There are many problems with how the current Senate voting system has evolved, but perhaps the worst is that it subverts the most basic aspect of a democracy – the ability to vote somebody out if people think they’re doing a bad job. If you can get elected with barely any public support, you have no need to maintain or develop any public support. And if the public is opposed to what you are doing, they can’t mobilise people to stop voting for you, because people weren’t voting for you in the first place, and you don’t need their votes to get back in.
When I had the less than uplifting experience of being voted out of the Senate at the 2007 federal election, I received just 1.88% of all votes cast across Queensland. This might have been better than the Democrats managed in any other state, but it was still abysmal. I am pretty sure if I had gone around the state saying I still deserved to have a seat in the Senate I would have been told where to get off very quickly – and probably not overly politely. Despite making some major mistakes along the way, I believe the Democrats did a great deal that was positive for Australia and for politics, and it was a sad way for it all to end. But end it did, and it was very clear that this was the voters’ intention.

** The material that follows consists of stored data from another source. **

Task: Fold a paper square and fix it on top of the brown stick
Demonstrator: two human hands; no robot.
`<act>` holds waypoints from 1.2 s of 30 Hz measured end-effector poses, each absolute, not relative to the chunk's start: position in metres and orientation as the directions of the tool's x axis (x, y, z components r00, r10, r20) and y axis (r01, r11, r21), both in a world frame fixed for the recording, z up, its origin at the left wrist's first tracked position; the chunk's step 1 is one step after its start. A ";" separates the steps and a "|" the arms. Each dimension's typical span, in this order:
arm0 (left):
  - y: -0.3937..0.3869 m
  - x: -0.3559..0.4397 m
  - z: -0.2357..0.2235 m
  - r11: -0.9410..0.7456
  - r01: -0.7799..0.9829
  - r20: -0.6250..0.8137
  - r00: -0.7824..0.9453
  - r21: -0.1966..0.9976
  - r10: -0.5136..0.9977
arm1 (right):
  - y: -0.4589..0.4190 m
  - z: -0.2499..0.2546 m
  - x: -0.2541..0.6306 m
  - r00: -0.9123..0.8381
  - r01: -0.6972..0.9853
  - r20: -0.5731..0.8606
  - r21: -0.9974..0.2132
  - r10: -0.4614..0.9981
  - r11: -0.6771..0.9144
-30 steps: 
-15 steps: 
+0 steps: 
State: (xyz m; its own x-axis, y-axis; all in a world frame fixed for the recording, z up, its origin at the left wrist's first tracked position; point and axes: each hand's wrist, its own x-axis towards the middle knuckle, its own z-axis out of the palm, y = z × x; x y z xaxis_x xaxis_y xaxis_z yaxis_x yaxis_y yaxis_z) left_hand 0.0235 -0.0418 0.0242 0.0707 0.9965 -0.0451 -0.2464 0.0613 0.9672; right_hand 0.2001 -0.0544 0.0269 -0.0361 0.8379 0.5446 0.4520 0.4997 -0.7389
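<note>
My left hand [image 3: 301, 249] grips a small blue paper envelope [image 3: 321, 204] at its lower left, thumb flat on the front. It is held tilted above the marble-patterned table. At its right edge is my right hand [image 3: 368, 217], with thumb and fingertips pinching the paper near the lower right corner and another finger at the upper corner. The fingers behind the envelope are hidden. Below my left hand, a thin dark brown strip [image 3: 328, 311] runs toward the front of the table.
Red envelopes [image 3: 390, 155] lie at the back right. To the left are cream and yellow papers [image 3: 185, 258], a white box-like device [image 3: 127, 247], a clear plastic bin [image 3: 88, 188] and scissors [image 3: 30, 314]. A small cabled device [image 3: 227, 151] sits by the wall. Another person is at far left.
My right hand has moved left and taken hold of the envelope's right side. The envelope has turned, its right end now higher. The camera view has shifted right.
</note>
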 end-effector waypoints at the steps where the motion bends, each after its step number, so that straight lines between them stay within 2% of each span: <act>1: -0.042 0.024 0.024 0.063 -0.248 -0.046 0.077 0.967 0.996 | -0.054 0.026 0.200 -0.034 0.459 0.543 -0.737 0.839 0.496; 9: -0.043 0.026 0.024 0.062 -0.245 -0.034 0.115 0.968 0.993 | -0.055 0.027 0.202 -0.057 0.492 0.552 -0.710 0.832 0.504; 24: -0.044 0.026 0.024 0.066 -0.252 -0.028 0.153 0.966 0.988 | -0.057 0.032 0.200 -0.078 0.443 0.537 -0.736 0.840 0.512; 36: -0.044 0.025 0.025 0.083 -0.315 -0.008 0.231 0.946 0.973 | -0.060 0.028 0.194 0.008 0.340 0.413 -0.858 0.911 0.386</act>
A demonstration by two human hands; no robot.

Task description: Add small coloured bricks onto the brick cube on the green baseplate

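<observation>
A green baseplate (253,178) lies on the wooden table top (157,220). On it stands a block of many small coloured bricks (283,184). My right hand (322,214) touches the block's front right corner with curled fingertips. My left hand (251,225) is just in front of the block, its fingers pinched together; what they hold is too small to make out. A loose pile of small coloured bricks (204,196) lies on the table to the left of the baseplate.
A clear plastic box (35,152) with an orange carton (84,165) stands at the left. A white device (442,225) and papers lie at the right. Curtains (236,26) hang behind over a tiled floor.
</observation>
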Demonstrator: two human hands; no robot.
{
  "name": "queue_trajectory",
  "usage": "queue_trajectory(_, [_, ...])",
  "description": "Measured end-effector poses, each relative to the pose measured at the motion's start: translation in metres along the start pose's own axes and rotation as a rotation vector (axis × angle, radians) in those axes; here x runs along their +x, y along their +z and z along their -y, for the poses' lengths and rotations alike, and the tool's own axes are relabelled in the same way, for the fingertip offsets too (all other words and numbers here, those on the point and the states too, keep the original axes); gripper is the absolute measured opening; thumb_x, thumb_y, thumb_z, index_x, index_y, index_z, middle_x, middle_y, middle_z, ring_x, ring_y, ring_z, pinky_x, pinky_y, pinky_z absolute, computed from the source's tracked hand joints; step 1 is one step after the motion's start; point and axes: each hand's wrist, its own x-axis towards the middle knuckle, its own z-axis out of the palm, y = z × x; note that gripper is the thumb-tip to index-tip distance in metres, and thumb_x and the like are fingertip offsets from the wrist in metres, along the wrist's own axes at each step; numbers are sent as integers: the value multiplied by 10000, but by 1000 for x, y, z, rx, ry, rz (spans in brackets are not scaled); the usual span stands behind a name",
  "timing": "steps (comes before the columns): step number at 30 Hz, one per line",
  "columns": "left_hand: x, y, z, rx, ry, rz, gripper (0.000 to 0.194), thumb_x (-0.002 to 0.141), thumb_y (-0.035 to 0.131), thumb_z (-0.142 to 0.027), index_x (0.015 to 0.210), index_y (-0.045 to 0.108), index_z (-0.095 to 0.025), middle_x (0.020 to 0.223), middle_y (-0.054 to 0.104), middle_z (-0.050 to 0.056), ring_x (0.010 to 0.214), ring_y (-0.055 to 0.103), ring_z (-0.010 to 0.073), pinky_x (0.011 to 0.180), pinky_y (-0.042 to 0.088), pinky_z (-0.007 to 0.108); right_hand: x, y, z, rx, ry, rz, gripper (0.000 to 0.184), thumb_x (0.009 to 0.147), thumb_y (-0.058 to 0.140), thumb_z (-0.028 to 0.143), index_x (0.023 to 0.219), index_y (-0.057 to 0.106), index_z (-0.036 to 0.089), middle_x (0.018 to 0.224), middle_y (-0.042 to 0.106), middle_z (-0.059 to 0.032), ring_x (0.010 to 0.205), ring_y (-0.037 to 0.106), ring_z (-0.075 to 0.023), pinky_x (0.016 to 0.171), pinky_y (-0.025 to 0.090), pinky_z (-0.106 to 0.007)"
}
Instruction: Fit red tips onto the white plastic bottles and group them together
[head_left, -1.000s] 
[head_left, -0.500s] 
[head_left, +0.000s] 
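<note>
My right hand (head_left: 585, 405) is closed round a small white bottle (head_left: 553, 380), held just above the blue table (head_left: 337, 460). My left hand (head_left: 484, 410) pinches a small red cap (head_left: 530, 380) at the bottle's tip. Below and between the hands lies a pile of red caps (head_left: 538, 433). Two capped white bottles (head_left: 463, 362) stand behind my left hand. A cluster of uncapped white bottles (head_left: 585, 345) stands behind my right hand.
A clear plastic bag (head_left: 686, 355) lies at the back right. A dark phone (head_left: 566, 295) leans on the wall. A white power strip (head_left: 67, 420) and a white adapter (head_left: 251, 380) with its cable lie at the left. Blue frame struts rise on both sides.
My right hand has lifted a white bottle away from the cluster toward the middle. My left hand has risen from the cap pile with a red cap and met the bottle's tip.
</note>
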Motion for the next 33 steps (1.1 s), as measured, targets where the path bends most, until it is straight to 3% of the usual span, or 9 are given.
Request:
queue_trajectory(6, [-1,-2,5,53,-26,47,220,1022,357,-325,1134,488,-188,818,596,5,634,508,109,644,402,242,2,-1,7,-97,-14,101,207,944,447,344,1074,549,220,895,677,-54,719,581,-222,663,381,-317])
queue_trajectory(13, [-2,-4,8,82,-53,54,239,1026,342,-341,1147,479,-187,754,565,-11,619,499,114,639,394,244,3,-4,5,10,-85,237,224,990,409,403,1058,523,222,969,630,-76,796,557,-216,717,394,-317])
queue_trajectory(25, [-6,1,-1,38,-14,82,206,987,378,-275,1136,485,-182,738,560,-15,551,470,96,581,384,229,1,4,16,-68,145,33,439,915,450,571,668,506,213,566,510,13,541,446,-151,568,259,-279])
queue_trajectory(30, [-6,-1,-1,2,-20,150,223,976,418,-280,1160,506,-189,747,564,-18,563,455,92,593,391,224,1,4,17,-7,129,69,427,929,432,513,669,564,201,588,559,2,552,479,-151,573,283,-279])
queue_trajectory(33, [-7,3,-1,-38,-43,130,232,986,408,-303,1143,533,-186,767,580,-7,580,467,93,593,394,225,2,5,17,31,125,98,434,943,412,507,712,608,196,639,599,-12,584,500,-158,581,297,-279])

But at the moment we are experiencing a situation where parties with even lower levels of public support are suggesting they have a right to a seat in the Senate, no matter how invisible their policies and their membership – and how minimal their vote – may be. Whatever else people may have said about the Democrats, there is no doubt they were a real political party with a readily identifiable set of policies and a genuine membership base – something which cannot genuinely be said about a large number of the fifty parties currently registered at federal level.
One of the key reasons I joined the Democrats back in 1989 rather than a major party was because I believed politics would benefit from more diversity. Nearly twenty years later, my desire to see viable political alternatives to the two traditional parties was still strong enough for me to get involved with building up support for the Greens. The first federal election I campaigned in was in 1990, and in every one since then I have been involved, often very heavily, in the arcane world of Senate preferences and the ‘backroom deals’ that have become an unavoidable part of that. There have been eight further elections held since that one in 1990, and each time the preference dealing and potential for perverting the outcome has got worse. As far back as 1996, Cheryl Kernot described the lead up to registering party Senate preference tickets in that year’s election as “probably her worst time in politics”. Everyone has to work with whatever the voting system is, but there is no doubt that the current Senate system is badly broken.
Diversity in politics is very valuable and much needed. But that diversity has to be based on genuine public support for identifiable ideas, not artificially generated via misleading manipulation representing no identifiable views or using random rolls of the dice (although if you do really like the idea of democracy/governing via lottery, there is a process called sortition that you may want to familiarise yourself with.) Such approaches totally defeat the purpose of building public support for particular ideas and disempower voters far more than the current system does. If someone especially wants to be disempowered, they can always vote informal, but they shouldn’t expect to force that disempowerment on everyone else.